SCOTT AIR FORCE BASE — The Air Force’s top general made clear Saturday that he does not have sympathy for those caught up in a series of sex scandals that have rocked the military.
Gen. Ronald R. Fogleman, the Air Force chief of staff, came to Scott Air Force Base to help dedicate a new piece of the growing Air Mobility Command Memorial.
But looming over the ceremony as much as the low-lying clouds was the
shadow of a man who wasn’t there — Air Force Gen. Joseph Ralston. The candidate
for chairman of the Joint Chiefs of Staff came under fire last week after
he admitted to an adulterous affair in the 1980s while
separated from his wife.
Defense Secretary William Cohen has said he thinks Ralston remains qualified for the job because his affair “was neither prejudicial to good order and discipline nor discrediting to the armed forces.”
Fogleman, who is considered one of several possible candidates for the chairmanship if it does not go to Ralston, had not commented publicly since the scandal broke.
On Saturday, Fogleman did not mention Ralston or other sexual controversies, but gave a version of what has become in the last year his central message: The Air Force must set an example by strictly adhering to the core values of “excellence in all that we do, integrity, service before self.”

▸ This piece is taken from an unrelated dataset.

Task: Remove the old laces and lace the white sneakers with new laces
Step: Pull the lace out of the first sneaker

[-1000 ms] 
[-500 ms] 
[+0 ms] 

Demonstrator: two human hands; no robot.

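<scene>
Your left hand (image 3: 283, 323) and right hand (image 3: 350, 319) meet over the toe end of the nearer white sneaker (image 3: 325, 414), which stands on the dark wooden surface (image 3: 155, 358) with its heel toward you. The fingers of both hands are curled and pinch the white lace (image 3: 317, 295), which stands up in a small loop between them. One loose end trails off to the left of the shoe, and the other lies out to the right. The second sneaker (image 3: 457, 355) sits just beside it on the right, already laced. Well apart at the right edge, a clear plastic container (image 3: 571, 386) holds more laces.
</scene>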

“These core values in the main raise it above the society that it serves,” he said.
Fogleman paid special attention to the issue of integrity.

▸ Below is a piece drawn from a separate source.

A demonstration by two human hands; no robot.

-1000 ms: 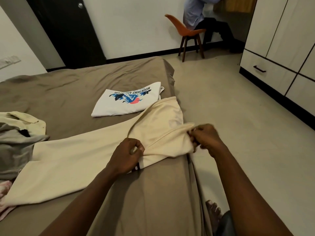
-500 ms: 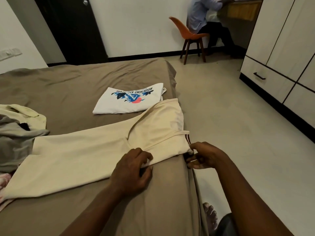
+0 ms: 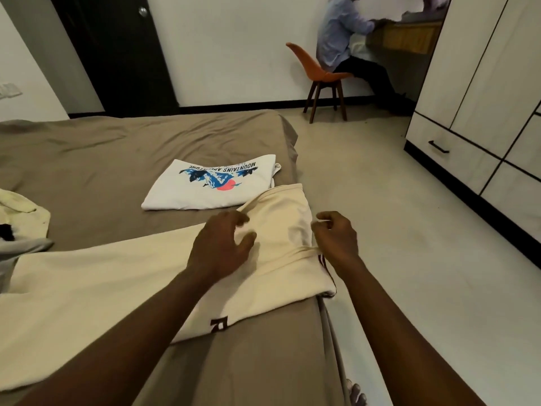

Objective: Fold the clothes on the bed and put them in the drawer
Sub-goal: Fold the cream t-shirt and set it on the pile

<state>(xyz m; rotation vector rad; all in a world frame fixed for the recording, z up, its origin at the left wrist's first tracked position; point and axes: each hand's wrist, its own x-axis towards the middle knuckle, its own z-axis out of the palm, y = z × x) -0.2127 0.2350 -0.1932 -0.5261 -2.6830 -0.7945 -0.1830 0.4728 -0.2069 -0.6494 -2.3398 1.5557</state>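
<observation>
Bed [image 3: 123,142]: brown sheet, rumpled; landmark for all below.
Cream trousers [image 3: 96,288]: one pair, laid flat across the bed's near part, legs running toward its left side. Waist end at its right edge, one corner just over that edge.
Left hand [image 3: 221,247]: palm down on the trousers near the waist, fingers apart and lightly bent, clamped on nothing.
Right hand [image 3: 336,237]: at the bed's right edge, over the waistband. Fingers curled in toward the thumb; a pale sliver between them, cloth or not hard to tell.
Folded T-shirt [image 3: 210,187]: one, white with a blue mountain print, farther up the bed. Near corner just beside the trousers' waist end, perhaps touching.
Loose heap [image 3: 23,218]: at the bed's left side, at least two garments, one yellowish and one grey, cut off by the frame.
Floor [image 3: 380,230]: wide bare strip right of the bed, running to the wardrobe.
Drawer [image 3: 452,159]: one with a dark handle, closed, low in the wardrobe across that strip.
Toes [image 3: 355,394]: bare, on the floor just beside the bed's right edge.
Chair [image 3: 319,73]: one, orange, beyond the bed's far right corner.
Seated person [image 3: 342,45]: one, on the chair.
Door [image 3: 117,54]: one, dark, behind the bed's far end.
</observation>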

“Integrity, you know, is a character trait. It is the willingness to do right, even when we know that nobody’s watching,” he said. “It is the moral compass, it is the inner voice, it is the basis for trust that is imperative within a crew, within a flight, within a squadron, within a wing, within any institution worthy of being called the world’s most respected air and space force.
“Embedded in this legacy of integrity that we have inherited from those that we honor at this memorial service today are other moral traits.”
He said one of those traits is courage, which in the military often relates to performance under fire.
“But it’s also a moral courage — doing what is right even when the personal cost is high,” Fogleman said.
“Another of those traits is honesty. Our word is our bond, and it can be no other way. That is the way these men and women that we memorialize lived.”
Cohen’s defense of Ralston has been contrasted with the recent dismissal of 1st Lt. Kelly Flinn, the first female B-52 bomber pilot who was charged with adultery with a married civilian, fraternization with an enlisted man and lying to her superiors.
One of those making the comparison is U.S. Rep. John Shimkus, a West Point graduate, who late Friday released a letter he sent Cohen.
“I am concerned that a double standard may be emerging here,” the Collinsville Republican wrote. “If it is illegal for members of the military to engage in adulterous affairs, then it should be illegal regardless of rank or gender. The penalties for breaking the standards of conduct should be uniform as well.”
The ceremony Saturday marked the unveiling of a memorial to aerial refuelers, joining one that memorializes airlifters and another that commemorates the Berlin Airlift.
Fogleman, who once headed the Air Mobility Command at Scott, had been scheduled to give a news conference after the ceremony, but his staff canceled it after the Ralston controversy broke. The reason given was that he had another engagement immediately after the ceremony.